- Task directions:
Each record is to be copied exactly, with its pictures left behind.
== Segment start ==
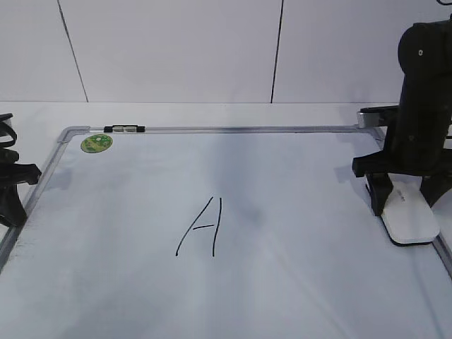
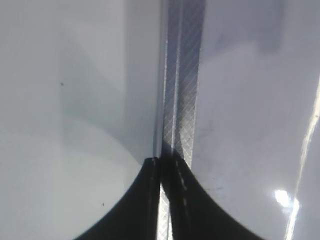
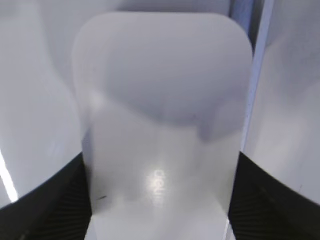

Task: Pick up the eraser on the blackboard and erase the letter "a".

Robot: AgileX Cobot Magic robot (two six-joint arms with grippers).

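Observation:
The white eraser [image 1: 409,215] lies flat at the right edge of the blackboard [image 1: 296,289], a white dry-erase board with a grey frame. My right gripper [image 1: 404,202] stands over it with a finger on each long side, shut on it. In the right wrist view the eraser [image 3: 160,115] fills the space between the fingers [image 3: 160,200]. No small letter "a" shows on the board. Only a tall capital "A" [image 1: 201,227] shows, with a faint grey smudge [image 1: 256,212] to its right. My left gripper [image 1: 10,191] is shut and empty over the board's left frame [image 2: 182,75].
A round green sticker [image 1: 96,143] sits in the board's far left corner. A small black-and-clear marker pen [image 1: 124,128] lies on the far frame rail. White wall panels stand behind the table.

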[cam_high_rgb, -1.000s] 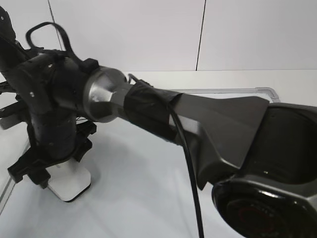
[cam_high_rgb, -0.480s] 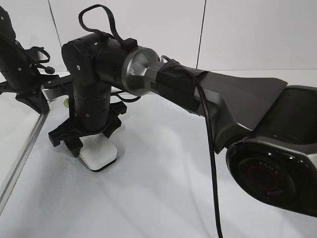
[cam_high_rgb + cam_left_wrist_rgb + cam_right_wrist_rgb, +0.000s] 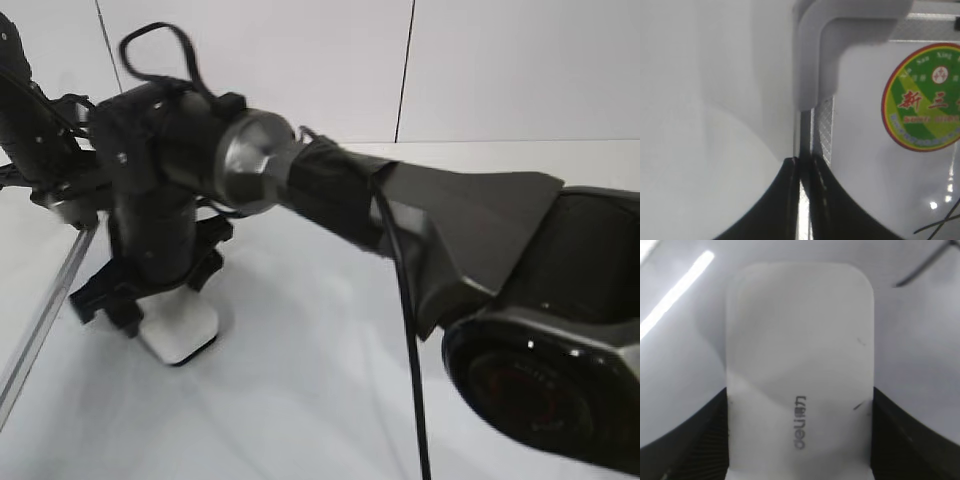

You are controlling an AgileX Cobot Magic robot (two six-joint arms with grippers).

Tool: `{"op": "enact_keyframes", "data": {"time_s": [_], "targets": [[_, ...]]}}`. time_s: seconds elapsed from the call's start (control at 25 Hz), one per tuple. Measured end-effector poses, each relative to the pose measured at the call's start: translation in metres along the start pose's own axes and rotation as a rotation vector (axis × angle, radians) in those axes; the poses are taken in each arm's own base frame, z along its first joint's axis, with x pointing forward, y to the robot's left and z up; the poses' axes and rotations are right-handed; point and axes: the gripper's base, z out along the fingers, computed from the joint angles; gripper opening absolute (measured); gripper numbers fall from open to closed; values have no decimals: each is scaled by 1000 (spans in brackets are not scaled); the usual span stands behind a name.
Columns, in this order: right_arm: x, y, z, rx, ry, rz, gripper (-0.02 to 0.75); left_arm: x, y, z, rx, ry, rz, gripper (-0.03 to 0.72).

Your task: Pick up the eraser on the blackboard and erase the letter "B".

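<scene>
The white eraser with a thin black base rests flat on the blackboard. My right gripper reaches across to the left and is shut on it. In the right wrist view the eraser fills the middle, with the jaws pressed on both of its sides. My left gripper is shut on the board's grey frame near a rounded corner, with its jaws pinching the edge. The letter "B" is not in view. Short black strokes show near the eraser; I cannot tell which letter they are.
A green round sticker sits on the board near the held corner. The board's left frame edge runs just left of the eraser. My right arm's large dark body blocks the right half of the exterior view. A white wall stands behind.
My right gripper slid the eraser away and to the right over the board, then a little back to the left and nearer. The left gripper kept its hold on the frame.
</scene>
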Motion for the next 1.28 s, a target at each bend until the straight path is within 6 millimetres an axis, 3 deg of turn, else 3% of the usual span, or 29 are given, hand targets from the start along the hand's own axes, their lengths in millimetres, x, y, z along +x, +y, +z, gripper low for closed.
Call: {"op": "enact_keyframes", "data": {"time_s": [0.28, 0.44, 0.64, 0.84, 0.92, 1.28], "targets": [[7, 49, 0, -74, 10, -71, 553, 0, 0, 0, 0, 0, 0, 22], [7, 51, 0, -79, 11, -72, 553, 0, 0, 0, 0, 0, 0, 22], [4, 32, 0, -77, 9, -18, 553, 0, 0, 0, 0, 0, 0, 22], [-1, -16, 0, -53, 2, 77, 553, 0, 0, 0, 0, -2, 0, 22], [-2, -25, -1, -44, 1, 94, 553, 0, 0, 0, 0, -2, 0, 22], [-1, -14, -8, -29, 0, 63, 553, 0, 0, 0, 0, -4, 1, 22]]}}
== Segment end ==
- Exercise answer:
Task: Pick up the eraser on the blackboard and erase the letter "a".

Robot: AgileX Cobot Magic robot (two six-joint arms with grippers).

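Observation:
The white eraser [image 1: 409,215] lies flat at the right edge of the blackboard [image 1: 296,289], a white dry-erase board with a grey frame. My right gripper [image 1: 404,202] stands over it with a finger on each long side, shut on it. In the right wrist view the eraser [image 3: 160,115] fills the space between the fingers [image 3: 160,200]. No small letter "a" shows on the board. Only a tall capital "A" [image 1: 201,227] shows, with a faint grey smudge [image 1: 256,212] to its right. My left gripper [image 1: 10,191] is shut and empty over the board's left frame [image 2: 182,75].
A round green sticker [image 1: 96,143] sits in the board's far left corner. A small black-and-clear marker pen [image 1: 124,128] lies on the far frame rail. White wall panels stand behind the table.
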
[cam_high_rgb, -1.000s] 
[cam_high_rgb, -0.480s] 
[cam_high_rgb + cam_left_wrist_rgb + cam_right_wrist_rgb, +0.000s] 

You are controlling an AgileX Cobot Magic robot (two six-joint arms with grippers).

Tool: `{"op": "enact_keyframes", "data": {"time_s": [_], "targets": [[_, ...]]}}`. time_s: seconds elapsed from the call's start (control at 25 Hz), one per tuple. Measured end-effector poses, each relative to the pose measured at the call's start: translation in metres along the start pose's own axes and rotation as a rotation vector (axis × angle, radians) in those axes; the poses are taken in each arm's own base frame, z along its first joint's axis, with x pointing forward, y to the robot's left and z up; the poses' axes and rotations are right-handed; point and axes: the gripper's base, z out along the fingers, computed from the joint angles; gripper opening absolute (measured); gripper numbers fall from open to closed; values have no decimals: each is scaled by 1000 (spans in brackets are not scaled); the usual span stands behind a name.
Columns, in this order: right_arm: x, y, z, rx, ry, rz, gripper (-0.02 to 0.75); left_arm: x, y, z, rx, ry, rz, gripper (-0.03 to 0.72).

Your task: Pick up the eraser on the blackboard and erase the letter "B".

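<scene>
The white eraser with a thin black base rests flat on the blackboard. My right gripper reaches across to the left and is shut on it. In the right wrist view the eraser fills the middle, with the jaws pressed on both of its sides. My left gripper is shut on the board's grey frame near a rounded corner, with its jaws pinching the edge. The letter "B" is not in view. Short black strokes show near the eraser; I cannot tell which letter they are.
A green round sticker sits on the board near the held corner. The board's left frame edge runs just left of the eraser. My right arm's large dark body blocks the right half of the exterior view. A white wall stands behind.
My right gripper slid the eraser away and to the right over the board, then a little back to the left and nearer. The left gripper kept its hold on the frame.
</scene>
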Motion for the next 1.28 s, a target at each bend until the straight path is within 6 millimetres an axis, 3 deg of turn, else 3% of the usual span, or 29 are given, hand targets from the start along the hand's own axes, their lengths in millimetres, x, y, z along +x, +y, +z, gripper low for closed.
Call: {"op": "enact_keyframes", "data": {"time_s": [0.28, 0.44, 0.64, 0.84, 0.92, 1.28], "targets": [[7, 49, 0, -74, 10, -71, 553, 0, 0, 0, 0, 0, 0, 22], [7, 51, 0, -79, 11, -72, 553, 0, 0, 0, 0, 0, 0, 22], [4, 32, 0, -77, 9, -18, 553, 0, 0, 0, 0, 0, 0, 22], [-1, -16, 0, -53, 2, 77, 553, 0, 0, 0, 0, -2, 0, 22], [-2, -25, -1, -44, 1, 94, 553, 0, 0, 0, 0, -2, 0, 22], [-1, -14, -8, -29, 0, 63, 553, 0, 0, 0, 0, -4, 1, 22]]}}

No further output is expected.